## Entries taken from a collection
■ ■ ■ ■ ■
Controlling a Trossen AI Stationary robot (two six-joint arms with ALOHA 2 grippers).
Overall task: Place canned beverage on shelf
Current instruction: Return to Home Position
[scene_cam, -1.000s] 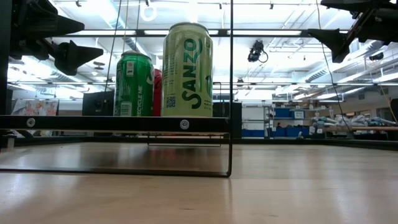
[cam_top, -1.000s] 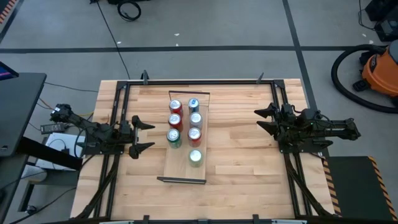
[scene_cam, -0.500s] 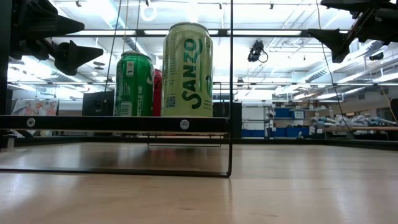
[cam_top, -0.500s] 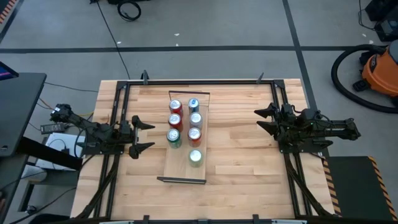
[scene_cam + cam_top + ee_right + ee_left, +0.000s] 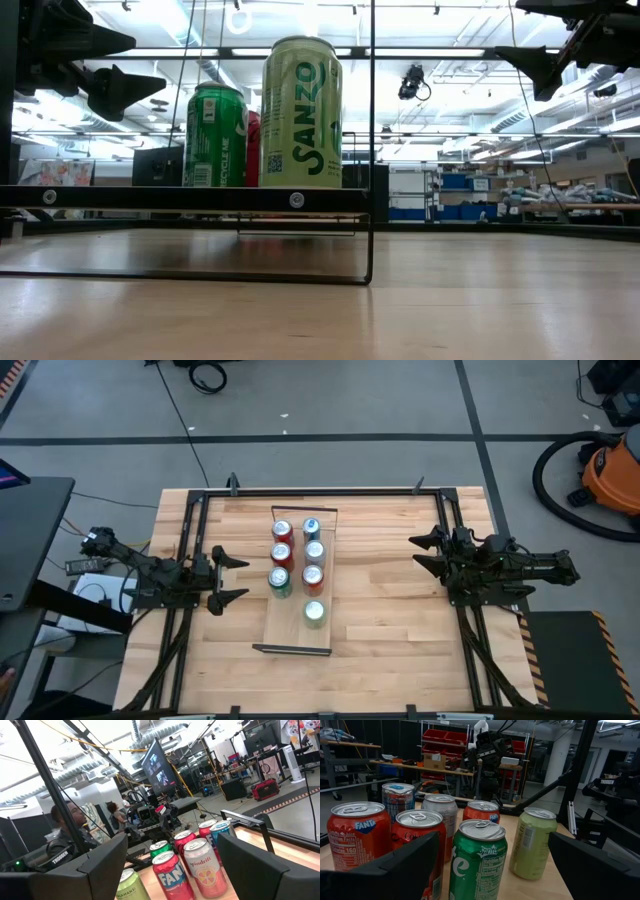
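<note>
The shelf (image 5: 290,635), a narrow light-wood plank on thin black end rails, lies along the middle of the table. Several cans stand upright on it in two rows: red ones (image 5: 282,530), a green Sprite can (image 5: 280,581) and a pale green can (image 5: 314,612) alone at the near end, which is closest in the low view (image 5: 300,112). My left gripper (image 5: 240,578) hovers open left of the shelf, level, pointing at the cans (image 5: 493,845). My right gripper (image 5: 415,552) hovers open to the shelf's right (image 5: 172,845). Neither touches anything.
A black metal frame (image 5: 320,490) runs around the tabletop edges. Bare wood (image 5: 380,620) lies between the shelf and each arm. An orange vacuum (image 5: 605,470) stands on the floor at the right. A person (image 5: 67,827) shows in the room beyond the table.
</note>
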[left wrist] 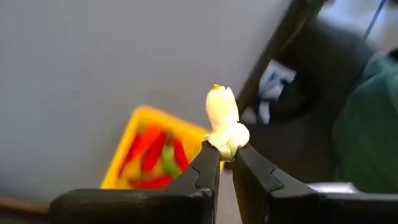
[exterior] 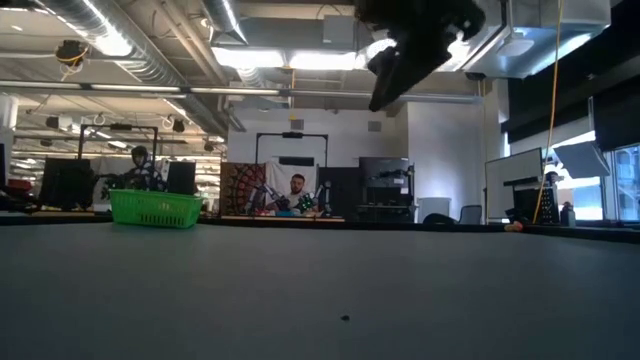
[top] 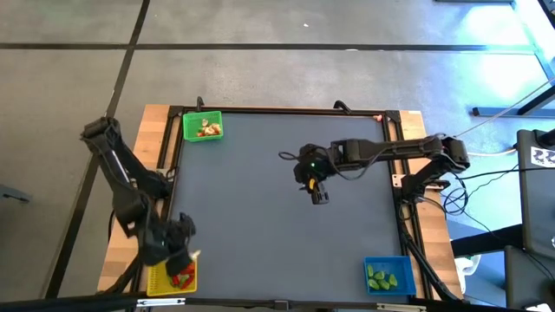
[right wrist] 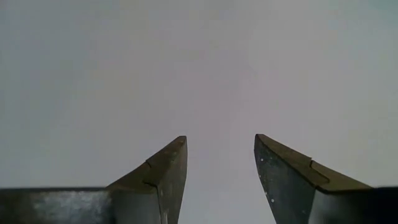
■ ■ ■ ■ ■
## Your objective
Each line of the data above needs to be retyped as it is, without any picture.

## Solution
Controlling a Trossen AI Stationary robot (two six-joint arms with ALOHA 2 grippers).
Overall task: Place canned beverage on shelf
Current instruction: Return to Home Position
[scene_cam, -1.000s] 
[cam_top, -1.000s] 
[scene_cam, -0.500s] 
[cam_top, -0.500s] 
[scene_cam + cam_top + ee_right + ee_left, +0.000s] 
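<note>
The shelf (image 5: 290,635), a narrow light-wood plank on thin black end rails, lies along the middle of the table. Several cans stand upright on it in two rows: red ones (image 5: 282,530), a green Sprite can (image 5: 280,581) and a pale green can (image 5: 314,612) alone at the near end, which is closest in the low view (image 5: 300,112). My left gripper (image 5: 240,578) hovers open left of the shelf, level, pointing at the cans (image 5: 493,845). My right gripper (image 5: 415,552) hovers open to the shelf's right (image 5: 172,845). Neither touches anything.
A black metal frame (image 5: 320,490) runs around the tabletop edges. Bare wood (image 5: 380,620) lies between the shelf and each arm. An orange vacuum (image 5: 605,470) stands on the floor at the right. A person (image 5: 67,827) shows in the room beyond the table.
</note>
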[left wrist] 
[exterior] 
[top] 
[right wrist] 

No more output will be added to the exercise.